Task:
Go through the lines of the material and tally those with the string "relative"; reply with the number alone.

Input for this task:
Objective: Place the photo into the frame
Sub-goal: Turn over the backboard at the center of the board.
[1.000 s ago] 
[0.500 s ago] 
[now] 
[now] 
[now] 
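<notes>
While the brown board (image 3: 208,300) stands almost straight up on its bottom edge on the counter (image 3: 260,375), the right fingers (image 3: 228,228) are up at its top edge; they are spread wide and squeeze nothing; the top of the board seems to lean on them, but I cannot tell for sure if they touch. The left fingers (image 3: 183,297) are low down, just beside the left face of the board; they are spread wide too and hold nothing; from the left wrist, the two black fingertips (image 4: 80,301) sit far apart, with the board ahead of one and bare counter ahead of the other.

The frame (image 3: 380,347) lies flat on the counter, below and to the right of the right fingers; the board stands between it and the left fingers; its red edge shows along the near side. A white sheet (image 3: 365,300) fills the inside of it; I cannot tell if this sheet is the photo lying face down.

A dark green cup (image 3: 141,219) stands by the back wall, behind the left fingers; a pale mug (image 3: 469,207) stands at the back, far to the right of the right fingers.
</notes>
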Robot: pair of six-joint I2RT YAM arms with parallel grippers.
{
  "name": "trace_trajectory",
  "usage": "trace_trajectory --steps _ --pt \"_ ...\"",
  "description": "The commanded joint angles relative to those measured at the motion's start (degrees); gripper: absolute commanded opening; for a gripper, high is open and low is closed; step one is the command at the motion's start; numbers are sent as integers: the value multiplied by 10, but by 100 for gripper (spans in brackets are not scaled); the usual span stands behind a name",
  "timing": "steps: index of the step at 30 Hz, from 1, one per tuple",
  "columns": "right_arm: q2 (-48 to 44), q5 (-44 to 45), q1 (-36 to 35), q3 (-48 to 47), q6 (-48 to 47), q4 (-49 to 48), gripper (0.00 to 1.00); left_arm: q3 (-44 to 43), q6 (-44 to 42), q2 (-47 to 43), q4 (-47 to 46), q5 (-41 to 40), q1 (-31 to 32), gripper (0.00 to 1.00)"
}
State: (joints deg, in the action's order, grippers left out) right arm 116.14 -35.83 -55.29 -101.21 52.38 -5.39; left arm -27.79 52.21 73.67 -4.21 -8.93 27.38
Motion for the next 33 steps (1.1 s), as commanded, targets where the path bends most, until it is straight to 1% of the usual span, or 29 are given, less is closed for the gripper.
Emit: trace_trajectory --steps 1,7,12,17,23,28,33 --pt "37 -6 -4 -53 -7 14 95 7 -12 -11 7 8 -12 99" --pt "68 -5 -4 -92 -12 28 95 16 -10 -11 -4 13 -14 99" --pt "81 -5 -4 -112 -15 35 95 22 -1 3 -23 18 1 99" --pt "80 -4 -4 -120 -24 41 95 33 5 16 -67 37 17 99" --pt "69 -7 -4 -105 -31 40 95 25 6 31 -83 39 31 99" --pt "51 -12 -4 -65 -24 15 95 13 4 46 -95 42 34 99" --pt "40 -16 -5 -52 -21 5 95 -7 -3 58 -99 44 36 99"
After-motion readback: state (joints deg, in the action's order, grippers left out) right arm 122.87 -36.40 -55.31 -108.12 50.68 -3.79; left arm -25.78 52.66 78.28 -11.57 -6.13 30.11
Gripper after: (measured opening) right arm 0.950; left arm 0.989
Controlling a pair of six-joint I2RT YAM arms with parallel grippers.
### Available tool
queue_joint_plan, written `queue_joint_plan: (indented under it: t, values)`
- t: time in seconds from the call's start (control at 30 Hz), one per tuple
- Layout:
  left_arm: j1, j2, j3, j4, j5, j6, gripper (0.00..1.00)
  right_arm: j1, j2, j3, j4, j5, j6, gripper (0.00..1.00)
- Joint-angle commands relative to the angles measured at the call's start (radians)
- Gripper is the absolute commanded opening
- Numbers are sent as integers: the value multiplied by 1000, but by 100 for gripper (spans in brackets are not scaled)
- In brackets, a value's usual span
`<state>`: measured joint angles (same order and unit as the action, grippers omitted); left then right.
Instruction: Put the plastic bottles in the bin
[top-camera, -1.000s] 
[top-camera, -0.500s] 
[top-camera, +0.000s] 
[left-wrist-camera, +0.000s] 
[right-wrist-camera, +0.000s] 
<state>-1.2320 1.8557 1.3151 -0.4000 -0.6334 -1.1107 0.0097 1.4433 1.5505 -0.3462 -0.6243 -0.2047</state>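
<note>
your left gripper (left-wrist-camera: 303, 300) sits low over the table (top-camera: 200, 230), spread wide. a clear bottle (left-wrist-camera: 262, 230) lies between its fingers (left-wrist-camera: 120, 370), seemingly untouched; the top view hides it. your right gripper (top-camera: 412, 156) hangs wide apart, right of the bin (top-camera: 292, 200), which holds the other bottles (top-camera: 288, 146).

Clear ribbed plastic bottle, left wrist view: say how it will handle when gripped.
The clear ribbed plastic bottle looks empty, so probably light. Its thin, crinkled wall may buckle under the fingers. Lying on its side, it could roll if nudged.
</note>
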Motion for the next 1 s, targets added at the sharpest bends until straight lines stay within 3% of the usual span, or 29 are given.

Exercise answer:
2